DESCRIPTION OF THE TASK
Produce as output only the lines below starting at the line with "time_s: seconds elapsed" and continuing through the line with "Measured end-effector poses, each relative", each one exactly as written.

+++ SOURCE DATA +++

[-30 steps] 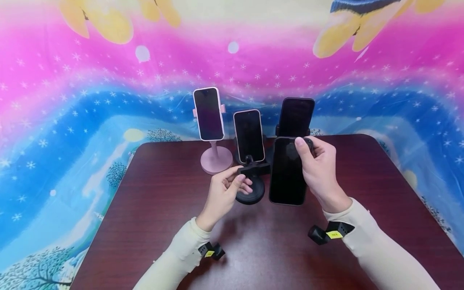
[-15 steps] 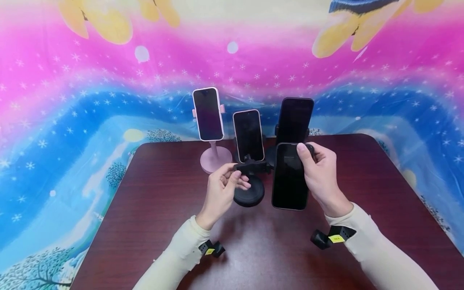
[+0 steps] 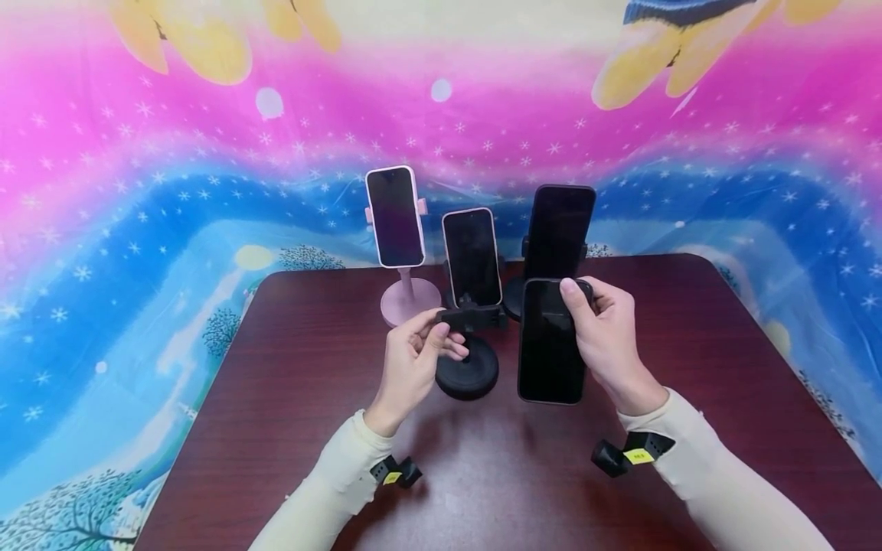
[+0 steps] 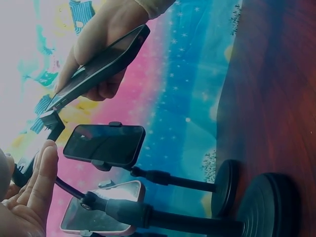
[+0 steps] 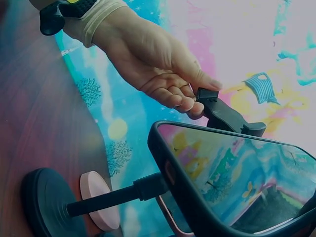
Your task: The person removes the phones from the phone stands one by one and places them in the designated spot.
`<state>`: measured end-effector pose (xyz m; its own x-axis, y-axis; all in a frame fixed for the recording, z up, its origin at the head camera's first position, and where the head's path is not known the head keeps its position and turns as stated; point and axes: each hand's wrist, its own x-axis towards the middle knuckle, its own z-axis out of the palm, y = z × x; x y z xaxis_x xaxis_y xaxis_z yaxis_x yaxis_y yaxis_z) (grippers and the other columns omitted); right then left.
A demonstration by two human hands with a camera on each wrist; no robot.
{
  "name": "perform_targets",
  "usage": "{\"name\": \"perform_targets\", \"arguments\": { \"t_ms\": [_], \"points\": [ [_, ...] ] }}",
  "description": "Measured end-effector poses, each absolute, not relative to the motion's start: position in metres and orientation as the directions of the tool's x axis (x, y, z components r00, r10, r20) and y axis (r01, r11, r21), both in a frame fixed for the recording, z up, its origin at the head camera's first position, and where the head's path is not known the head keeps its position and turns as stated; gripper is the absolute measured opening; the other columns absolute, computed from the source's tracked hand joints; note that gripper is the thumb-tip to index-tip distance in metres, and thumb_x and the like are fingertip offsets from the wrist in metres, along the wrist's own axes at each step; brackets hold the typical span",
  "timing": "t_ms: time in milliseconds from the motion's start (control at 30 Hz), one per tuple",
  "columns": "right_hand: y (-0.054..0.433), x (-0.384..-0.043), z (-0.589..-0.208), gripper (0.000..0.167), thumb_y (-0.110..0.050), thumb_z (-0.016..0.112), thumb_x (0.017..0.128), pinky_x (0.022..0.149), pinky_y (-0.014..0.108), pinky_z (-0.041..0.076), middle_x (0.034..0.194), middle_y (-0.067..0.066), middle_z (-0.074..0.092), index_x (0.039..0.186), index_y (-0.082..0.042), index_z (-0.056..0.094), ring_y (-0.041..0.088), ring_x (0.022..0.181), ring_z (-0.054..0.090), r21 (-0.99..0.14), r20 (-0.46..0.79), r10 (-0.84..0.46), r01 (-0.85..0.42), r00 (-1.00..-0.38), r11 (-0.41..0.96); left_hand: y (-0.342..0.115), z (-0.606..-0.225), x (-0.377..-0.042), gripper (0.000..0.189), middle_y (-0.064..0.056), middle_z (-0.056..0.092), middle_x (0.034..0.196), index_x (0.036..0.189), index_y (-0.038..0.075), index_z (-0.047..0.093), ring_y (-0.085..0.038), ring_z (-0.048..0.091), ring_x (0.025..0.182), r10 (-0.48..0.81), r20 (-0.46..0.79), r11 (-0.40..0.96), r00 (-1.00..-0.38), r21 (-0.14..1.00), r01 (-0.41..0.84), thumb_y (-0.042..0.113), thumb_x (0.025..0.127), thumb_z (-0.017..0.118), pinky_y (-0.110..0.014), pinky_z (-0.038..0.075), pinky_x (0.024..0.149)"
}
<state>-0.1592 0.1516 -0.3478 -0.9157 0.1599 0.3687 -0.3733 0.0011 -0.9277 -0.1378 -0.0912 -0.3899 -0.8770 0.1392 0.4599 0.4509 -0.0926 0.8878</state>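
Observation:
My left hand [image 3: 406, 363] pinches one end of the clamp [image 3: 472, 317] on a black phone stand, with thumb and fingertips. Below the clamp is the stand's round black base [image 3: 467, 371]; in the left wrist view its post [image 4: 182, 222] leads up to the clamp. No phone sits in this clamp. To the right of it, my right hand [image 3: 609, 337] holds a black phone [image 3: 550, 344] by its upper right side, thumb on the front, dark screen toward me. Phone and clamp stand apart in the head view. The fingers behind the phone are mostly hidden there.
Behind stand a pink stand [image 3: 411, 302] with a white-edged phone [image 3: 397, 216], a pink-edged phone [image 3: 472, 256] in a holder, and a black phone [image 3: 561, 229] on a black stand. All rest on a dark red-brown table [image 3: 310, 383] before a patterned cloth [image 3: 441, 138].
My left hand has drawn the black stand slightly left and toward me. My right hand has lowered the phone a little toward me. The phones behind have stayed put.

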Motion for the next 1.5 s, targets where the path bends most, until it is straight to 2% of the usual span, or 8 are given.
{"name": "perform_targets", "arguments": {
  "t_ms": [433, 767, 1067, 1200, 1400, 1500],
  "points": [
    [0.150, -0.156, -0.352, 0.033, -0.008, 0.060, 0.101, 0.052, 0.015, 0.049, 0.058, -0.009, 0.059, 0.068, -0.008, 0.064, 0.000, 0.056, 0.057, -0.932, 0.360, 0.148, -0.362, -0.921, 0.017, -0.097, -0.389, -0.133, 0.025, -0.039, 0.066, 0.087, 0.120, -0.012, 0.061, -0.007, 0.074, 0.073, 0.101, 0.489, -0.097, -0.866, 0.872, 0.481, 0.006, 0.103, 0.055, -0.036, 0.065, 0.072],
    [0.153, -0.152, -0.355, 0.036, -0.014, 0.060, 0.102, 0.050, 0.019, 0.047, 0.057, -0.006, 0.058, 0.069, -0.002, 0.060, 0.004, 0.055, 0.056, -0.938, 0.342, 0.125, -0.332, -0.931, 0.097, -0.104, -0.385, -0.128, 0.023, -0.040, 0.064, 0.084, 0.118, -0.015, 0.060, -0.007, 0.074, 0.070, 0.075, 0.509, -0.121, -0.858, 0.858, 0.499, 0.002, 0.103, 0.054, -0.036, 0.065, 0.069],
    [0.157, -0.150, -0.360, 0.035, -0.014, 0.060, 0.102, 0.050, 0.019, 0.046, 0.057, -0.007, 0.057, 0.071, 0.000, 0.061, 0.004, 0.055, 0.054, -0.938, 0.336, 0.124, -0.320, -0.934, 0.130, -0.115, -0.379, -0.124, 0.025, -0.040, 0.063, 0.084, 0.118, -0.013, 0.062, -0.008, 0.075, 0.071, 0.063, 0.521, -0.094, -0.851, 0.852, 0.515, 0.006, 0.103, 0.054, -0.038, 0.065, 0.068],
    [0.160, -0.149, -0.362, 0.032, -0.015, 0.060, 0.102, 0.050, 0.019, 0.047, 0.057, -0.007, 0.058, 0.072, -0.003, 0.065, 0.003, 0.054, 0.055, -0.942, 0.325, 0.130, -0.309, -0.937, 0.129, -0.120, -0.377, -0.122, 0.026, -0.032, 0.067, 0.083, 0.119, -0.014, 0.062, -0.009, 0.075, 0.070, 0.056, 0.528, -0.077, -0.847, 0.848, 0.524, 0.006, 0.104, 0.054, -0.039, 0.065, 0.068],
    [0.167, -0.149, -0.363, 0.031, -0.014, 0.060, 0.102, 0.051, 0.018, 0.049, 0.058, -0.008, 0.062, 0.074, -0.005, 0.068, 0.003, 0.054, 0.059, -0.941, 0.326, 0.141, -0.307, -0.935, 0.144, -0.130, -0.374, -0.120, 0.024, -0.003, 0.074, 0.083, 0.117, -0.015, 0.063, -0.008, 0.075, 0.069, 0.030, 0.546, -0.068, -0.837, 0.837, 0.543, 0.002, 0.103, 0.053, -0.036, 0.065, 0.066],
    [0.171, -0.150, -0.364, 0.034, -0.014, 0.060, 0.102, 0.049, 0.019, 0.046, 0.055, -0.009, 0.058, 0.071, -0.003, 0.065, 0.003, 0.052, 0.054, -0.934, 0.336, 0.147, -0.310, -0.930, 0.175, -0.136, -0.371, -0.119, 0.024, 0.003, 0.075, 0.083, 0.117, -0.016, 0.062, -0.007, 0.074, 0.068, 0.007, 0.551, -0.053, -0.834, 0.833, 0.550, 0.001, 0.103, 0.052, -0.035, 0.064, 0.065]
  ]
}}
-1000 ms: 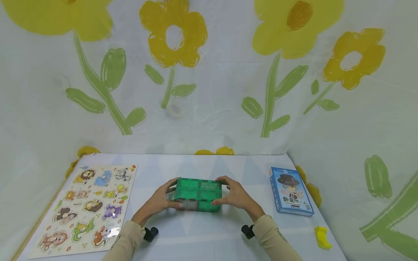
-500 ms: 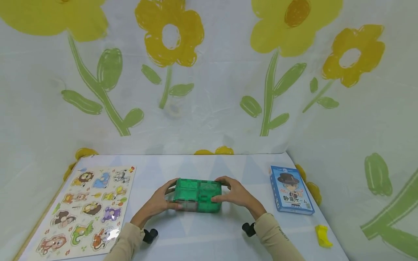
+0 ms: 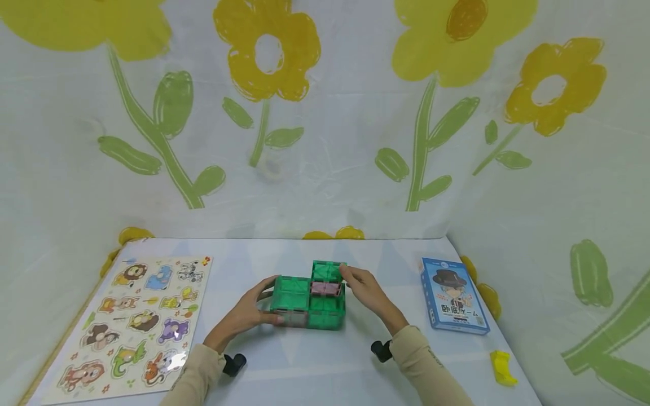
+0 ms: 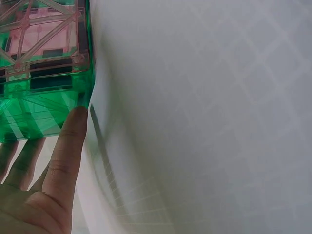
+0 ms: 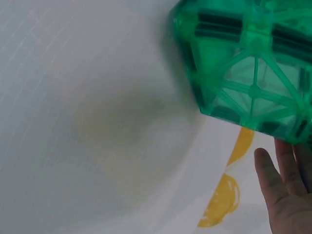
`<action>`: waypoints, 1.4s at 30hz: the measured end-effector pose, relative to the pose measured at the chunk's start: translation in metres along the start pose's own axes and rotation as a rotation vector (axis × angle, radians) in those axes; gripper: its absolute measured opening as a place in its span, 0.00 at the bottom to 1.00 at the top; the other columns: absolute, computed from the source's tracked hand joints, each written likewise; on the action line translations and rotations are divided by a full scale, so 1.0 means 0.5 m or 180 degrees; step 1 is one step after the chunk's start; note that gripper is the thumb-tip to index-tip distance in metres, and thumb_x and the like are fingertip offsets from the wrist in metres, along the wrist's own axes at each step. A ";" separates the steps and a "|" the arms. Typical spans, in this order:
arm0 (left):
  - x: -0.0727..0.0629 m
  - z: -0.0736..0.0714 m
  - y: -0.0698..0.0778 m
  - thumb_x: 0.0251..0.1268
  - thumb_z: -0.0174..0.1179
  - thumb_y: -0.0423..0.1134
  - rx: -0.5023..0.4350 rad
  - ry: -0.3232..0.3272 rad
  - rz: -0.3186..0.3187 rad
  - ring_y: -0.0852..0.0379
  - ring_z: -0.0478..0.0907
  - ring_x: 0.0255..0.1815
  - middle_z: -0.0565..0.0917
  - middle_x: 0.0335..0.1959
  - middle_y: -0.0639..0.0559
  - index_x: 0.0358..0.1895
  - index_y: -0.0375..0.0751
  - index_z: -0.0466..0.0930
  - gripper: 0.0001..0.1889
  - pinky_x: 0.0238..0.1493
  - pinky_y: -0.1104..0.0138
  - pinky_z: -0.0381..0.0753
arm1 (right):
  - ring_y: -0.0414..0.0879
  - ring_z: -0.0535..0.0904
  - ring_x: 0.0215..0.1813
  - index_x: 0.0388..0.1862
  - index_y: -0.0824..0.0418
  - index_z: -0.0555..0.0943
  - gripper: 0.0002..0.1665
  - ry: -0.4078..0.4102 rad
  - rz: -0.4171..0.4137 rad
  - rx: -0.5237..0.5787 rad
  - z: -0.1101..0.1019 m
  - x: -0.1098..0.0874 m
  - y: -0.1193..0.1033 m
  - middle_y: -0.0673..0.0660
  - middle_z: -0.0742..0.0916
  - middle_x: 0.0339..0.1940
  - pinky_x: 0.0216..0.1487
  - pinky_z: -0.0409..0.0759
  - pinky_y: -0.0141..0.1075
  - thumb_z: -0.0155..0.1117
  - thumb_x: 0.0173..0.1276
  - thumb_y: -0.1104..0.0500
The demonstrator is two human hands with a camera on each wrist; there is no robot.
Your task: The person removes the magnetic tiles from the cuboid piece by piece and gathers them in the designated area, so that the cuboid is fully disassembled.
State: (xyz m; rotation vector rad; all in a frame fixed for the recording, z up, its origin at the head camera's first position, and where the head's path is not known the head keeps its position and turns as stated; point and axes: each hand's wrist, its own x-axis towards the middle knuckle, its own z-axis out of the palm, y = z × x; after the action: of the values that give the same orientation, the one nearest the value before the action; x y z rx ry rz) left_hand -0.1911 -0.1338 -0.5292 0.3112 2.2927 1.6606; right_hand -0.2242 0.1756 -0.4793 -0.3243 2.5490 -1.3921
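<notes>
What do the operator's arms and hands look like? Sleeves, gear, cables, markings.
Left hand and right hand bare, no gloves. Long beige sleeves: left sleeve, right sleeve. Small dark marking on the right one, too small to read. Stubby black device at each wrist: left device, right device. No cables visible.

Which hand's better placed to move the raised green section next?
Likely right: the right hand touches the raised green section; the left hand grips the green block at its left side.

An animal board (image 3: 126, 336) lies left, a blue box (image 3: 453, 296) and yellow piece (image 3: 503, 369) right.
</notes>
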 end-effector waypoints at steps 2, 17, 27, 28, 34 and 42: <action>0.000 0.001 0.001 0.47 0.79 0.39 0.0062 0.0006 0.0020 0.25 0.57 0.77 0.59 0.79 0.34 0.79 0.45 0.56 0.54 0.68 0.37 0.72 | 0.58 0.77 0.69 0.61 0.60 0.81 0.29 0.0037 -0.0042 0.0020 0.007 0.005 0.002 0.60 0.85 0.61 0.69 0.75 0.58 0.50 0.79 0.40; 0.006 0.006 0.008 0.48 0.79 0.44 0.0204 0.0004 0.0024 0.28 0.58 0.78 0.60 0.79 0.36 0.79 0.49 0.54 0.55 0.71 0.33 0.65 | 0.57 0.82 0.64 0.51 0.55 0.86 0.13 0.0130 -0.0243 0.0024 0.030 0.015 0.016 0.55 0.90 0.52 0.65 0.80 0.54 0.65 0.72 0.52; 0.009 0.008 0.007 0.48 0.79 0.44 0.0240 -0.0013 -0.0011 0.27 0.57 0.78 0.58 0.79 0.36 0.79 0.48 0.54 0.55 0.70 0.34 0.66 | 0.55 0.83 0.63 0.49 0.55 0.87 0.12 0.0178 -0.0207 0.0022 0.031 0.016 0.014 0.54 0.91 0.50 0.67 0.79 0.55 0.65 0.72 0.54; 0.009 0.008 0.007 0.49 0.79 0.45 0.0250 -0.0016 -0.0022 0.28 0.57 0.78 0.58 0.80 0.36 0.79 0.49 0.54 0.55 0.70 0.34 0.66 | 0.55 0.83 0.63 0.49 0.56 0.87 0.12 0.0191 -0.0212 0.0031 0.032 0.016 0.013 0.55 0.91 0.50 0.67 0.79 0.55 0.65 0.72 0.54; 0.006 0.008 0.003 0.49 0.79 0.47 0.0242 -0.0003 -0.0130 0.29 0.56 0.79 0.57 0.81 0.38 0.80 0.51 0.53 0.55 0.72 0.34 0.64 | 0.50 0.86 0.55 0.46 0.57 0.88 0.11 0.0304 -0.0217 -0.0010 0.039 0.018 0.008 0.55 0.92 0.46 0.60 0.84 0.50 0.65 0.72 0.54; 0.004 0.010 0.005 0.47 0.79 0.47 0.0260 0.0015 -0.0050 0.28 0.58 0.78 0.59 0.80 0.38 0.78 0.50 0.56 0.54 0.69 0.35 0.67 | 0.47 0.87 0.41 0.42 0.61 0.86 0.13 0.0539 -0.0057 0.0016 0.038 0.028 0.006 0.59 0.92 0.41 0.43 0.87 0.39 0.62 0.74 0.53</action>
State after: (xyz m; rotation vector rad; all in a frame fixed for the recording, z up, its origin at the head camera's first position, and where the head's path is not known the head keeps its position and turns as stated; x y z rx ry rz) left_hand -0.1913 -0.1278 -0.5288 0.3068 2.3645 1.5646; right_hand -0.2323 0.1582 -0.4932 -0.2383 2.6821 -1.4914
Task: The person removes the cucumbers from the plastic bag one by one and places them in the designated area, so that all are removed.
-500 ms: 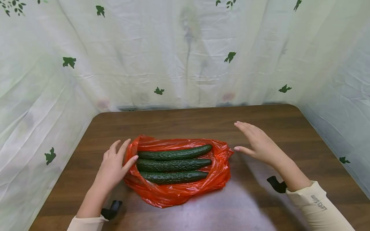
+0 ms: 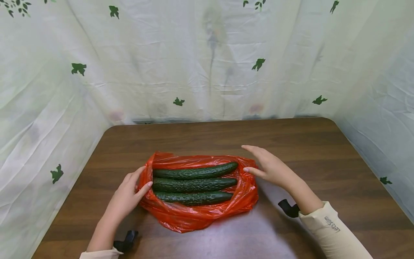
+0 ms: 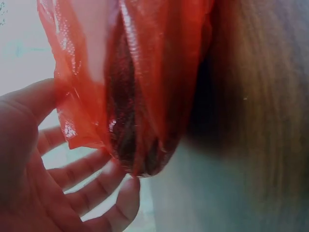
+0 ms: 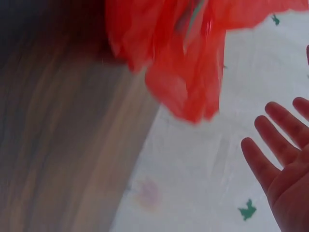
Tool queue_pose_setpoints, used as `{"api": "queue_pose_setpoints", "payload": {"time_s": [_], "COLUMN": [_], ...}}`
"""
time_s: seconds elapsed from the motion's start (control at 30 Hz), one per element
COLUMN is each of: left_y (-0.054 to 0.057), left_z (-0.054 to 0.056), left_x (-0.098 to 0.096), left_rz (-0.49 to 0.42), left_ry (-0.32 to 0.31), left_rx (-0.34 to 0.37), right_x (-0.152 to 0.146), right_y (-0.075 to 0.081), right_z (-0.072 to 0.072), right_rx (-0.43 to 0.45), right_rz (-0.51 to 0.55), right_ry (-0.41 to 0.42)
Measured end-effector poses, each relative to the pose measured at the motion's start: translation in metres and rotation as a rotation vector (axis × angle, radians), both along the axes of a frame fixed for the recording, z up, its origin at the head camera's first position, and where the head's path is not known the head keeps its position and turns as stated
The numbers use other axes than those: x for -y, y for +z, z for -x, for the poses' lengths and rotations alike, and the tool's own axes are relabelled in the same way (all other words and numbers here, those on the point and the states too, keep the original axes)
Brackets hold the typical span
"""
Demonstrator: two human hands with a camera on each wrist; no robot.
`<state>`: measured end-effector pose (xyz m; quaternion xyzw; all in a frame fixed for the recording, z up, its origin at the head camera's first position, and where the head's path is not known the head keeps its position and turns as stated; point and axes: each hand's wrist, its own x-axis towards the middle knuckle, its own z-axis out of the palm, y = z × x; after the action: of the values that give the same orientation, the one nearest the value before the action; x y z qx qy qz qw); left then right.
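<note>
Three long dark green cucumbers lie side by side in an opened red plastic bag [image 2: 191, 220]: a far cucumber [image 2: 195, 173], a middle cucumber [image 2: 194, 185] and a near cucumber [image 2: 195, 198]. At the bag's left end, my left hand [image 2: 124, 198] touches the plastic with its thumb and fingertips, the fingers loosely spread. The left wrist view shows those fingers [image 3: 99, 186] against the end of the red film. My right hand [image 2: 275, 169] is by the bag's right end, its fingers straight and thumb apart. In the right wrist view a gap separates its fingers from the bag.
The bag rests on a brown wood-grain table [image 2: 291, 140] with rounded far corners. Pale curtains [image 2: 207, 64] with green leaf-like shapes hang behind the table and along both sides. A black wrist mount [image 2: 289, 208] sticks out below the right wrist.
My right hand has moved left, up to the bag's right end. My left hand's fingers have lowered onto the bag's left edge. The cucumbers have not visibly moved.
</note>
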<state>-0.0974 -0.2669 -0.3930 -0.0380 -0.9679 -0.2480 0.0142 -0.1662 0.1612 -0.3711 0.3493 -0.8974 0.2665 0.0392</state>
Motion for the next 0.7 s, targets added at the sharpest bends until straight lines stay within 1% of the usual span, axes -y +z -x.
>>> {"api": "queue_pose_setpoints", "payload": {"time_s": [0.13, 0.27, 0.5, 0.7], "left_y": [-0.006, -0.011, -0.020, -0.024], "left_z": [-0.001, -0.002, -0.003, -0.005], "left_x": [0.002, 0.003, 0.005, 0.009], "left_rz": [-0.042, -0.080, -0.165, -0.227], "left_ry": [0.004, 0.014, 0.022, 0.063], "left_rx": [-0.043, -0.082, -0.178, -0.178], "right_x": [0.015, 0.027, 0.038, 0.041], "right_y": [-0.007, -0.015, -0.031, -0.042], "right_z": [0.003, 0.009, 0.021, 0.029], "right_rx": [0.064, 0.107, 0.169, 0.202], "right_rz": [0.042, 0.077, 0.097, 0.099], "right_ry": [0.026, 0.066, 0.094, 0.114]}}
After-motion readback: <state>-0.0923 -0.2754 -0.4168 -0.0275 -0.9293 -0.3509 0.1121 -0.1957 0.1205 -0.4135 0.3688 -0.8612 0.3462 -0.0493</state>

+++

OUTPUT FOR THIS EXERCISE
time_s: seconds elapsed from the motion's start (control at 30 Hz), one per element
COLUMN is each of: left_y (-0.054 to 0.057), left_z (-0.054 to 0.056), left_x (-0.098 to 0.096), left_rz (-0.49 to 0.42), left_ry (-0.32 to 0.31), left_rx (-0.34 to 0.37), right_x (-0.152 to 0.146), right_y (-0.075 to 0.081), right_z (-0.072 to 0.072), right_rx (-0.43 to 0.45), right_rz (-0.51 to 0.55), right_ry (-0.41 to 0.42)
Measured end-effector poses, each relative to the pose measured at the motion's start: translation in metres and rotation as a rotation vector (axis × angle, radians), both along the axes of a frame fixed for the recording, z up, its origin at the head camera's first position, and where the head's path is not known the head keeps its position and turns as stated

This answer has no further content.